## Exercise goal
Each line from the one with "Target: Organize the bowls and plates" through the last line below must be written out exactly. Do not copy pictures.

## Dataset content
============

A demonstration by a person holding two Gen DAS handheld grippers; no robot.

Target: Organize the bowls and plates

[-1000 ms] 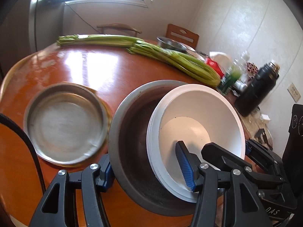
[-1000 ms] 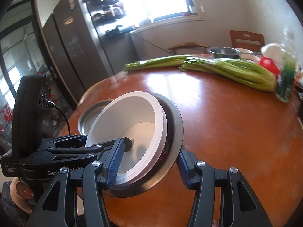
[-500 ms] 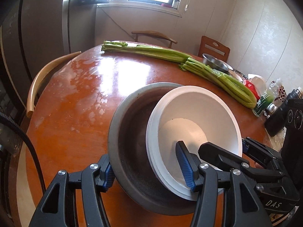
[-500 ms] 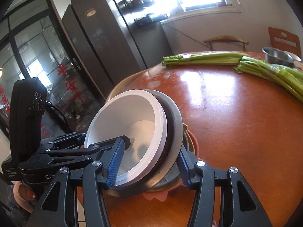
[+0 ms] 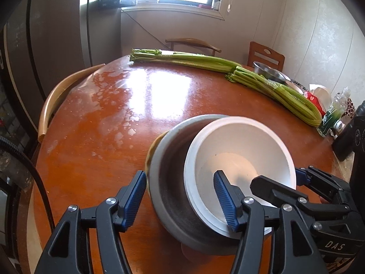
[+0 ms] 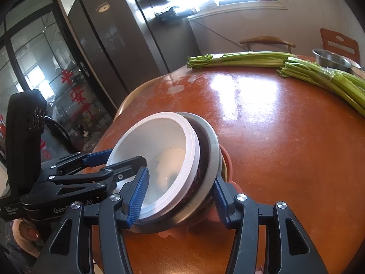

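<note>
Where the round wooden table (image 5: 95, 141) curves toward its near edge, a grey metal bowl (image 5: 173, 182) sits mouth-up on a pink plate (image 6: 225, 162) — only slivers of that plate show beneath it. Inside it, a white bowl (image 5: 239, 146) leans, its opening tipped toward the grippers. Round, neither has a long axis.

Left gripper (image 5: 180, 201): its jaws have just been opening; the outer pad now stands just off the metal bowl's wall, with both rims between the pads. Right gripper (image 6: 180, 198) is clamped across both bowls' rims — one pad inside the white bowl, one outside the metal. Celery (image 5: 205, 60) lies well apart, across the far side.
</note>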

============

## Problem solution
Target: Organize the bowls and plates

[-1000 ms] 
[-1000 ms] 
[-500 ms] 
[-500 ms] 
[+0 ms] 
[+0 ms] 

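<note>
Where the round wooden table (image 5: 95, 141) curves toward its near edge, a grey metal bowl (image 5: 173, 182) sits mouth-up on a pink plate (image 6: 225, 162) — only slivers of that plate show beneath it. Inside it, a white bowl (image 5: 239, 146) leans, its opening tipped toward the grippers. Round, neither has a long axis.

Left gripper (image 5: 180, 201): its jaws have just been opening; the outer pad now stands just off the metal bowl's wall, with both rims between the pads. Right gripper (image 6: 180, 198) is clamped across both bowls' rims — one pad inside the white bowl, one outside the metal. Celery (image 5: 205, 60) lies well apart, across the far side.
</note>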

The output is done.